Good Morning! I am looking for a trick to maintain a unique list of keys where a one-to-many relationship can occur.
Problem
I am working with a horribly non-normalized database at work and unfortunately redesign is out of the question. I have a 1NF master table which contains a number of transitive and partial-key dependencies similar to this:
Cmpd_Key Group Subgroup Group_Desc
A1 | A | 1 | Same
A2 | A | 2 | Same
B1 | B | 1 | Same1
B2 | B | 2 | Same1
C1 | C | 1 | Diff1
C2 | C | 2 | Diff2 <---This field contains multiple values
I often need to pull a unique list of Group
IDs but requirements usually demand the Group_Desc
field as well. Unfortunately, due to poor data entry restrictions up-stream, this description field can contain multiple entries per Group
which causes duplication as the Group
field should be unique in most data pulls. For my purposes I don't really care which Group_Desc
record I pull as long as I can maintain a relationship of 1 Group
to 1 Group_Desc
.
I've come up with an ugly solution that I refer to as an Inline View
whenever I need to reference the Group_Desc
field in a larger query but this kills my performance:
SELECT Group, Group_Desc
FROM Table t
WHERE Subgroup = (SELECT MIN(Subgroup)
FROM Table
WHERE Group = t.Group) --Nasty Correlated Subquery
Question
Does anyone have a performance-friendly trick for pulling back a single row of multiple values repeatedly within the same query? I'd like to be able to pull back Group
and only the first Group_Desc
that appears.
I'm envisioning something like this:
SELECT Group, Group_Desc
FROM Table t
GROUP BY Group, Group_Desc
HAVING ROWNUM = [The lowest returned Rownum within the same Group]
A fellow developer mentioned the RANK
function as a possible solution but I didn't see how I could use that to eliminate values.
Any help you can provide would be greatly appreciated!
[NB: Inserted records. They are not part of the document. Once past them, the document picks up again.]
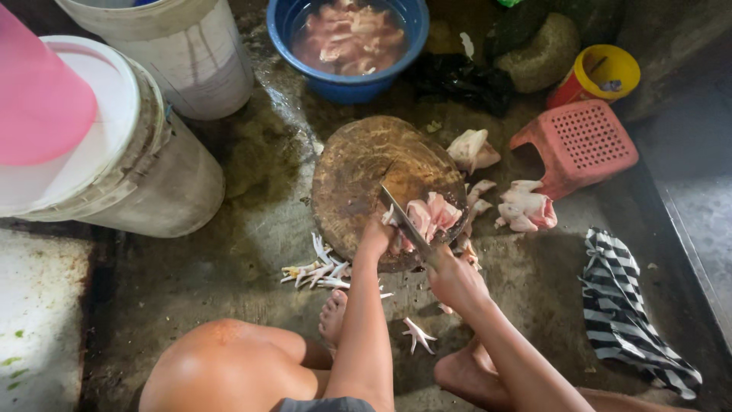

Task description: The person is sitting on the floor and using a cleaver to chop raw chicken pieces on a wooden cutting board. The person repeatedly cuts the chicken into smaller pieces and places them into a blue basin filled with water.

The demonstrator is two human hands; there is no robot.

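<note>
A chopping block (366, 172) sits on the floor and serves as the landmark. On its near right edge lies a piece of meat (431, 215), with a knife (404, 223) across it. Behind the block stands a basin (347, 84) with meat in water. Left of the block stand two buckets (145, 175). Right of it sit more meat pieces (526, 210) and an upturned stool (579, 141); a cloth (621, 305) lies farther right. Chicken feet (316, 271) lie before the block's left side.

wet concrete floor (252, 229), round chopping block (358, 168), chicken feet (316, 271), striped cloth (621, 305)
</note>
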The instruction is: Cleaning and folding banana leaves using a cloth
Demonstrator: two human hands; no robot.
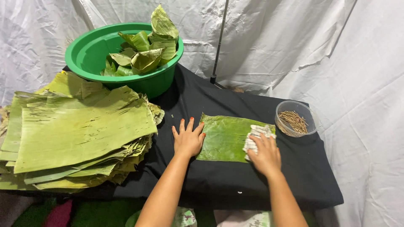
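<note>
A single banana leaf [225,136] lay flat on the black cloth [235,176]. The right hand [264,155] pressed a white rag [254,138] onto it, fingers together. The left hand [188,138] lay spread flat on its left edge. Near were a leaf stack [80,134], a green basin [90,50] and a cup of sticks [294,120].

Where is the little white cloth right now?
The white cloth lies on the right end of the single banana leaf, under the right hand, just left of the clear bowl of sticks.
</note>
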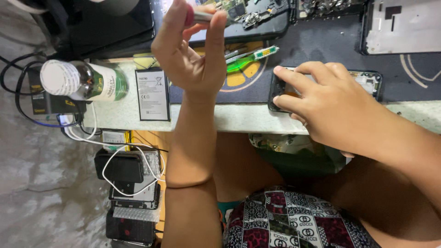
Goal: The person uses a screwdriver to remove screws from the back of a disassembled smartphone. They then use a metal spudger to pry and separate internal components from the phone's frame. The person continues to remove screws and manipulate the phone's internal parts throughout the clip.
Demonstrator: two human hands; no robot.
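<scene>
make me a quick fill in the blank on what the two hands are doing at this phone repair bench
1. The left hand is raised, pinching a slim tool with a ____ grip.
2. The right hand presses down on an opened ____ at the bench edge.
3. A green bottle with a ____ cap lies beside the flat battery.

Missing words: red; phone; white

Left hand (190,50) raised above bench edge, screwdriver (202,17) in its fingers. Battery (152,94) lies just left of its wrist, bottle (85,81) further left; tweezers (250,57) on mat (321,50) just right. Right hand (328,103) rests on phone (367,82), well right of left hand.
</scene>
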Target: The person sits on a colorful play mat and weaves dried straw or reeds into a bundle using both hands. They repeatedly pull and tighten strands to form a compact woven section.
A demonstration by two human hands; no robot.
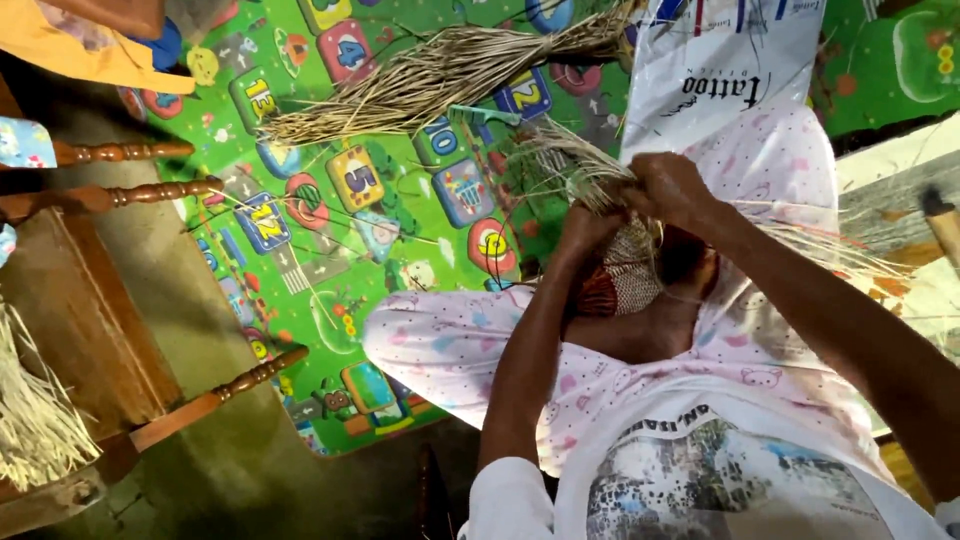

----------------EDIT----------------------
So after some additional analysis, I was able to point to an omission in my original correlated subquery which caused an overly long execution plan. By adding a few additional predicates, the Optimizer was able to create a better plan which changed my execution time from around 12 to 2 minutes which is in line with my expectations.
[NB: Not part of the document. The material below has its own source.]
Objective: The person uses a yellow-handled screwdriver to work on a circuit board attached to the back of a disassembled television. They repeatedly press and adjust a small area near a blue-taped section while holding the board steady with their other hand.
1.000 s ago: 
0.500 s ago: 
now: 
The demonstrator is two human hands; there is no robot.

I did experiment quite a bit with the Analytics solution that Ponder Stibbons suggested below. His solution is quite elegant and I have chosen as the answer for this question, however, I was unable to use it in this particular query as execution time was significantly slower than my original solution primarily due to an index I was able to utilize in my correlated subquery.
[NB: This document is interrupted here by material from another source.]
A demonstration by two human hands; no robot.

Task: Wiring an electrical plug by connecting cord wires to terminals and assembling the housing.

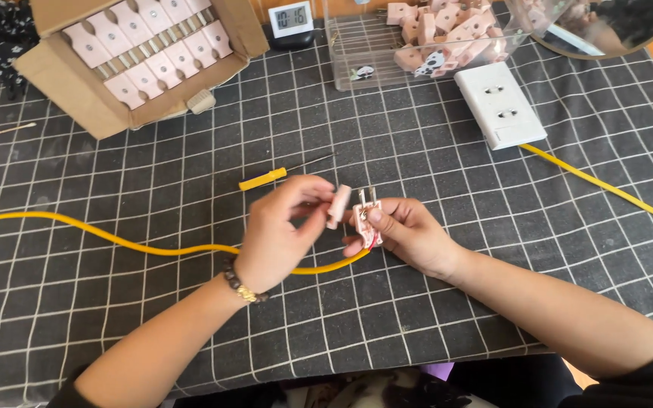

I have no doubt that in a fair comparison that the Analytics solution would run on par or better than the Correlated SubQuery solution. I appreciate everyone's assistance on this problem!
You can use min
in analytical version here, it is fast:
select
TGroup,
min(Group_Desc) over (partition by tgroup)
from t
first_value
is also the option:
select TGroup,
first_value(Group_Desc) over (partition by tgroup order by subgroup) gd
from t